**What needs to be done**
Verbatim output of the lines below is required, with the images omitted.

**Dataset excerpt**
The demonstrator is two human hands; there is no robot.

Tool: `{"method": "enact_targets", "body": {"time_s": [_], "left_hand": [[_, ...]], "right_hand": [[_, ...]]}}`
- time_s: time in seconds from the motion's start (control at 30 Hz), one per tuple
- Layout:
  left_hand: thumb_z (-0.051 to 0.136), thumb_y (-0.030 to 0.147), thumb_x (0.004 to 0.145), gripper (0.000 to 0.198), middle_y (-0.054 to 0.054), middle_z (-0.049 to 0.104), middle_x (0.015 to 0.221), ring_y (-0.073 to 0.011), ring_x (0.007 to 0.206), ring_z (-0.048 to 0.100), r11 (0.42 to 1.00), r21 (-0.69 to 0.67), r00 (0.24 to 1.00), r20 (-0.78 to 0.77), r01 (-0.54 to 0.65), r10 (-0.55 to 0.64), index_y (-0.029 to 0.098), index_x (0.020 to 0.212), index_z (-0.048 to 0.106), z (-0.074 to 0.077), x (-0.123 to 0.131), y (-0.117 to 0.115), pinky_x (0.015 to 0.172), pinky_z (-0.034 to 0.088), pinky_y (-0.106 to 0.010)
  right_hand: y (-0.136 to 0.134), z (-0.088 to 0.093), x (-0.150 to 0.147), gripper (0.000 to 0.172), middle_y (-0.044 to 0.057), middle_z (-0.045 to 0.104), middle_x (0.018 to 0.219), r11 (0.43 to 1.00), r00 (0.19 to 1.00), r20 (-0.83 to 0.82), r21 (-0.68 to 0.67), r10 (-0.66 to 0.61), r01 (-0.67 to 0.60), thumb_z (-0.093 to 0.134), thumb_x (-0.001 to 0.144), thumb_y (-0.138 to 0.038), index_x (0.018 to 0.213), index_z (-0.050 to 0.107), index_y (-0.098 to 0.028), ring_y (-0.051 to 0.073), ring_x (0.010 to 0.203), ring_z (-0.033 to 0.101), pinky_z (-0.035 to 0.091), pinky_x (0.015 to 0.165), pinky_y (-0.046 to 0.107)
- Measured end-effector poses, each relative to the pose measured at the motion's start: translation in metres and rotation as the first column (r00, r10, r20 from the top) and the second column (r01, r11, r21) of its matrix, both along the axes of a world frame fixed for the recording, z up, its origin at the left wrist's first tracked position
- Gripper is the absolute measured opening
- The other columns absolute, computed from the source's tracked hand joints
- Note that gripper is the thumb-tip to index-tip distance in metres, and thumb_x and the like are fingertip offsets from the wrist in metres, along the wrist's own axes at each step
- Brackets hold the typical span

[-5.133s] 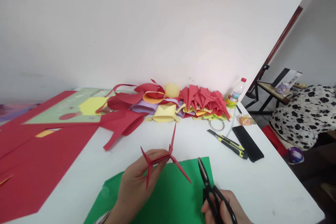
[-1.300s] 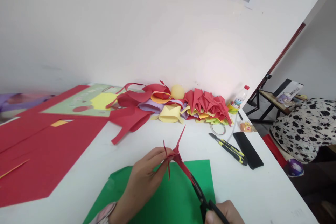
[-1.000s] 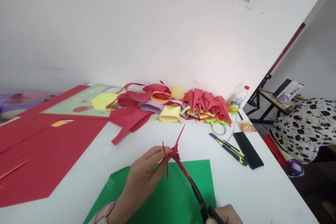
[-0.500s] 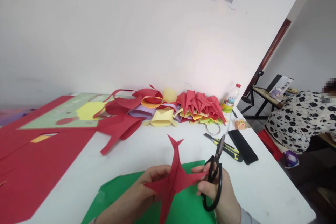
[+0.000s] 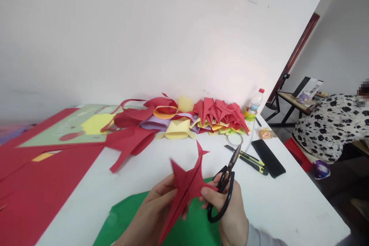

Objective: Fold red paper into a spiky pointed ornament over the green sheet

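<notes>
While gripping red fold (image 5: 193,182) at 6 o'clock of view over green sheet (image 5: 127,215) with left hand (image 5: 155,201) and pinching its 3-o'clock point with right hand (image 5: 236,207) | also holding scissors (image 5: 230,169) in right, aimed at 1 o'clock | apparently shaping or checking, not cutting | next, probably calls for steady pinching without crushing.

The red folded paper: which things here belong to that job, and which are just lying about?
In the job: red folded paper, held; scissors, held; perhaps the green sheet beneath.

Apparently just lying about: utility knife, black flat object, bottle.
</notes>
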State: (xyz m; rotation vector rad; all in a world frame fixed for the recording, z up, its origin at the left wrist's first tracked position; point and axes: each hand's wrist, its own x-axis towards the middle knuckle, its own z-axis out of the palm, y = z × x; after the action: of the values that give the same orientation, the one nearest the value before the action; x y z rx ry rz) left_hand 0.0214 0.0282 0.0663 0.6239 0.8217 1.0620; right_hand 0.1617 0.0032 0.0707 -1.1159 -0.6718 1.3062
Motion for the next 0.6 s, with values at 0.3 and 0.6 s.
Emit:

**Answer for the task**
The demonstrator is two human hands; there is no robot.

Tool: `{"method": "enact_targets", "body": {"time_s": [_], "left_hand": [[_, ...]], "right_hand": [[_, ...]]}}`
- time_s: time in seconds from the motion's start (control at 30 Hz), one per tuple
- Layout:
  left_hand: thumb_z (-0.051 to 0.136), thumb_y (-0.030 to 0.147), thumb_x (0.004 to 0.145), gripper (0.000 to 0.198), middle_y (-0.054 to 0.054), middle_z (-0.049 to 0.104), middle_x (0.015 to 0.221), ring_y (-0.073 to 0.011), ring_x (0.007 to 0.206), ring_z (-0.048 to 0.100), r11 (0.42 to 1.00), r21 (-0.69 to 0.67), r00 (0.24 to 1.00), r20 (-0.78 to 0.77), r01 (-0.54 to 0.65), r10 (-0.55 to 0.64), index_y (-0.029 to 0.098), index_x (0.020 to 0.212), index_z (-0.048 to 0.106), z (-0.074 to 0.077), x (-0.123 to 0.131), y (-0.117 to 0.115), pinky_x (0.015 to 0.172), pinky_z (-0.034 to 0.088), pinky_y (-0.106 to 0.010)
  right_hand: y (-0.136 to 0.134), z (-0.088 to 0.093), x (-0.150 to 0.147), gripper (0.000 to 0.172), middle_y (-0.044 to 0.057), middle_z (-0.045 to 0.104), middle_x (0.018 to 0.219), r11 (0.43 to 1.00), r00 (0.19 to 1.00), r20 (-0.83 to 0.82), r21 (-0.68 to 0.67), r10 (-0.66 to 0.61), r01 (-0.67 to 0.60), thumb_z (-0.093 to 0.134), thumb_x (-0.001 to 0.144), thumb_y (-0.138 to 0.038), index_x (0.018 to 0.213), index_z (-0.050 to 0.107), index_y (-0.098 to 0.028), ring_y (-0.051 to 0.073), ring_x (0.010 to 0.203), ring_z (-0.033 to 0.101), pinky_z (-0.035 to 0.091), pinky_x (0.015 to 0.165), pinky_y (-0.046 to 0.107)
- Measured end-effector poses, each relative to the pose measured at the motion's start: translation in metres and rotation as the first column (r00, r10, r20 from the top) and the second column (r01, r11, r21) of its matrix, both along the axes of a world frame fixed for the recording, z up, its origin at the left wrist's first tracked position
- Gripper is the absolute measured opening
- The other columns absolute, computed from the source's tracked hand joints
- Note that gripper is the thumb-tip to index-tip distance in metres, and thumb_x and the like are fingertip offsets from the wrist in metres, along the wrist's own axes at each step
- Brackets hold the typical span

[-5.133s] 
[-1.300s] 
[-1.000s] 
[-0.500s] 
[+0.000s] 

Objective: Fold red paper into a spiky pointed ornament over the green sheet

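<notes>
While gripping red fold (image 5: 193,182) at 6 o'clock of view over green sheet (image 5: 127,215) with left hand (image 5: 155,201) and pinching its 3-o'clock point with right hand (image 5: 236,207) | also holding scissors (image 5: 230,169) in right, aimed at 1 o'clock | apparently shaping or checking, not cutting | next, probably calls for steady pinching without crushing.

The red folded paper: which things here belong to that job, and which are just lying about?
In the job: red folded paper, held; scissors, held; perhaps the green sheet beneath.

Apparently just lying about: utility knife, black flat object, bottle.
</notes>
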State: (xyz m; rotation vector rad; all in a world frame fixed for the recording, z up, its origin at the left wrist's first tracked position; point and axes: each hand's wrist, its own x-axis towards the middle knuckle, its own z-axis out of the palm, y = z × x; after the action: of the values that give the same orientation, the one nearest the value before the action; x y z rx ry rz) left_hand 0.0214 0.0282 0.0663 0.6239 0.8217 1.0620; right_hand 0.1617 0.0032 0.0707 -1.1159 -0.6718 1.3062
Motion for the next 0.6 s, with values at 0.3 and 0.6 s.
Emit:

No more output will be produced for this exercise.